§ **Work order**
Using the string "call" as the key, pull each matching line out of the records below.

§ **Provided information**
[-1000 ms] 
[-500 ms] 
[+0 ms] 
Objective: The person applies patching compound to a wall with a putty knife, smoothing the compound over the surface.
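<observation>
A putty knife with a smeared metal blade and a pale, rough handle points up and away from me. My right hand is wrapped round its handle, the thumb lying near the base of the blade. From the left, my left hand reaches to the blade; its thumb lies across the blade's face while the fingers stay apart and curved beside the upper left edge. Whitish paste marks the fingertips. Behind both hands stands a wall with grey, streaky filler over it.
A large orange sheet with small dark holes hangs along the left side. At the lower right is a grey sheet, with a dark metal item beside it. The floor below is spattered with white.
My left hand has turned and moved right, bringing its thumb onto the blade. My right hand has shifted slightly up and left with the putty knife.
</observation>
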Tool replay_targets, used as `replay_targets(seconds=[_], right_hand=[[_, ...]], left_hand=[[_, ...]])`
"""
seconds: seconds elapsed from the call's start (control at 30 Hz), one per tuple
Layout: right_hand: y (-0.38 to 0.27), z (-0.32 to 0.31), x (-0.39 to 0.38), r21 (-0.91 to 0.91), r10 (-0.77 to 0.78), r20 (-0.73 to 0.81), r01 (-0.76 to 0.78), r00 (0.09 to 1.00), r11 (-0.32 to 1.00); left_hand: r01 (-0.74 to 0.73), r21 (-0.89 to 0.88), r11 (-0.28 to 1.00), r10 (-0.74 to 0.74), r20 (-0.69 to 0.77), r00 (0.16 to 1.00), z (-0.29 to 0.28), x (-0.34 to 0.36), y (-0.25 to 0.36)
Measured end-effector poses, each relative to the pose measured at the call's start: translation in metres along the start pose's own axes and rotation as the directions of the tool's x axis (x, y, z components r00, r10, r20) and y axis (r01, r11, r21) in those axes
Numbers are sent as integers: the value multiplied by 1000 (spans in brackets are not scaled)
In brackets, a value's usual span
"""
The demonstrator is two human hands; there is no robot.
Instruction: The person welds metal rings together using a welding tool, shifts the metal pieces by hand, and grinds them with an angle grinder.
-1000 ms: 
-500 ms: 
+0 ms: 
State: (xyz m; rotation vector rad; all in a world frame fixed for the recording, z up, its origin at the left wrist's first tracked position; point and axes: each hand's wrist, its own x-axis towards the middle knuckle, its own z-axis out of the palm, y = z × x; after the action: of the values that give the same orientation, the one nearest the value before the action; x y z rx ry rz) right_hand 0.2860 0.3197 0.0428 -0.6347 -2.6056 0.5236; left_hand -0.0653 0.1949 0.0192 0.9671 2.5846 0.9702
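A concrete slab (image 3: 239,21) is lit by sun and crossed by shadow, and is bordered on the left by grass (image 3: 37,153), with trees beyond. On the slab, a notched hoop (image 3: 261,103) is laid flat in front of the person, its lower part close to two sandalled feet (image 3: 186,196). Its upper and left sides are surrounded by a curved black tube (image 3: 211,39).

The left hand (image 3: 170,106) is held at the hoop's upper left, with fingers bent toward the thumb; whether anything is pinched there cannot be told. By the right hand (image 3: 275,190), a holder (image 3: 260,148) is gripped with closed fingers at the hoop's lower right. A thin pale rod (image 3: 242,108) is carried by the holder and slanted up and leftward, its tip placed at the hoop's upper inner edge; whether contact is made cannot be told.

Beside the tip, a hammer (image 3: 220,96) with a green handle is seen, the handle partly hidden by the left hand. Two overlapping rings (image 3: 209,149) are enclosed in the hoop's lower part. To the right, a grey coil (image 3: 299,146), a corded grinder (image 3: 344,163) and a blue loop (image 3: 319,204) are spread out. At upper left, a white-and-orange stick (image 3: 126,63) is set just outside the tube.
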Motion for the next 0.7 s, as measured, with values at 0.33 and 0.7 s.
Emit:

§ **The answer**
seconds: seconds elapsed from the call's start (control at 30 Hz), one per tuple
Measured end-effector poses, each relative to the pose measured at the call's start: translation in metres along the start pose's own axes and rotation as the directions of the tool's x axis (x, y, z components r00, r10, r20) and y axis (r01, r11, r21) in those axes

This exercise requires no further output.